TASK GOAL:
Reproduce the records below exactly, but only between the lines holding "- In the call" and "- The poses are", inclusive.

DATASET EXCERPTS:

[Start of Attachment]

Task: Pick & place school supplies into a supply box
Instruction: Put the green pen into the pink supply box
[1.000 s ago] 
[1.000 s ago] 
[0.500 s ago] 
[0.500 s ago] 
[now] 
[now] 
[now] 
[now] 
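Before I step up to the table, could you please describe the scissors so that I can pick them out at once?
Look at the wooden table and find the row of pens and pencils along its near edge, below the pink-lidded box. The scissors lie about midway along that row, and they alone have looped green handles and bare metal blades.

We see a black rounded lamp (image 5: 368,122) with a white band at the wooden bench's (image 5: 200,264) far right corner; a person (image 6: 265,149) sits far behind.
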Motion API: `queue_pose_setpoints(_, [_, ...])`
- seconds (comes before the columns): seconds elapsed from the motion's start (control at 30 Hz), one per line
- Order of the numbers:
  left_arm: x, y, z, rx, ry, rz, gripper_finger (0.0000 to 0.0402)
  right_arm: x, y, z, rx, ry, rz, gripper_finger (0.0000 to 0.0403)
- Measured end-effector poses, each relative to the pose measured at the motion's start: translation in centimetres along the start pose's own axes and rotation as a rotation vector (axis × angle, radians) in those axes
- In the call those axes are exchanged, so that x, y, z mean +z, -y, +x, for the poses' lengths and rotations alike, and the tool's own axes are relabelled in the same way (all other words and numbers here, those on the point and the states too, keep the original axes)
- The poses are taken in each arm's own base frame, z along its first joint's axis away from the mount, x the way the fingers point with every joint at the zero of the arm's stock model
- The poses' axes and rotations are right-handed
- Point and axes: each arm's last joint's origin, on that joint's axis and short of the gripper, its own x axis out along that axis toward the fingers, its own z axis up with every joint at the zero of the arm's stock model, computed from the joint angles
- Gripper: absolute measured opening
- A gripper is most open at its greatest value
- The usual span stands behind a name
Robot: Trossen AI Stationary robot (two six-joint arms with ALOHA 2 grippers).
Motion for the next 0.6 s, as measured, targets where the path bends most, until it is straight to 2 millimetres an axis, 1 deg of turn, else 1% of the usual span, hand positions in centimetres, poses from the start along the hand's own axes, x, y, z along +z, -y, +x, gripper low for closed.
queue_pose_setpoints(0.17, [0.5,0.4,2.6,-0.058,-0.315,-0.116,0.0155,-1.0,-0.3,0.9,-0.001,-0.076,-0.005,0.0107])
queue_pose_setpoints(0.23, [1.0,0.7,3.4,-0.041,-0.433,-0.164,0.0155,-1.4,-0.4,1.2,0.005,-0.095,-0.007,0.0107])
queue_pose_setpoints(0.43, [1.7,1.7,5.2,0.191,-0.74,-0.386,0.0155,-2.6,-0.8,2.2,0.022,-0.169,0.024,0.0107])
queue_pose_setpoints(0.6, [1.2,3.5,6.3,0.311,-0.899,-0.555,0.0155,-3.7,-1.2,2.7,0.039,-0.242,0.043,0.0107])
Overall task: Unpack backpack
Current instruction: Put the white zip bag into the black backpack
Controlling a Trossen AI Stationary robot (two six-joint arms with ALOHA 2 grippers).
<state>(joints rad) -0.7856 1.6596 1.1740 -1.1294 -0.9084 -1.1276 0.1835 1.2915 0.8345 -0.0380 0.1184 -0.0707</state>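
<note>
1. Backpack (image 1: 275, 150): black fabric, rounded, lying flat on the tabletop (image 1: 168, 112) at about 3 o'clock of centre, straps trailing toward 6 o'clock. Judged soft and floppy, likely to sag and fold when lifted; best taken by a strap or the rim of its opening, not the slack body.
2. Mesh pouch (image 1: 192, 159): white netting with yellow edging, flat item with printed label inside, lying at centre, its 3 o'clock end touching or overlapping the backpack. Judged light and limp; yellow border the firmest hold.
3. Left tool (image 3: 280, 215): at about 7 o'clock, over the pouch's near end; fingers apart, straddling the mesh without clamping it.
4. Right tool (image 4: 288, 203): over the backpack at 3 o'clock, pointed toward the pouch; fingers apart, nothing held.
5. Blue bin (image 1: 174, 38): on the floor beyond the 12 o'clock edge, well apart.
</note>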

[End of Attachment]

SOLUTION BELOW:
- In the call those axes are exchanged, so that x, y, z mean +z, -y, +x, for the poses' lengths and rotations alike, and the tool's own axes are relabelled in the same way (all other words and numbers here, those on the point and the states too, keep the original axes)
- The poses are taken in each arm's own base frame, z along its first joint's axis away from the mount, x the way the fingers point with every joint at the zero of the arm's stock model

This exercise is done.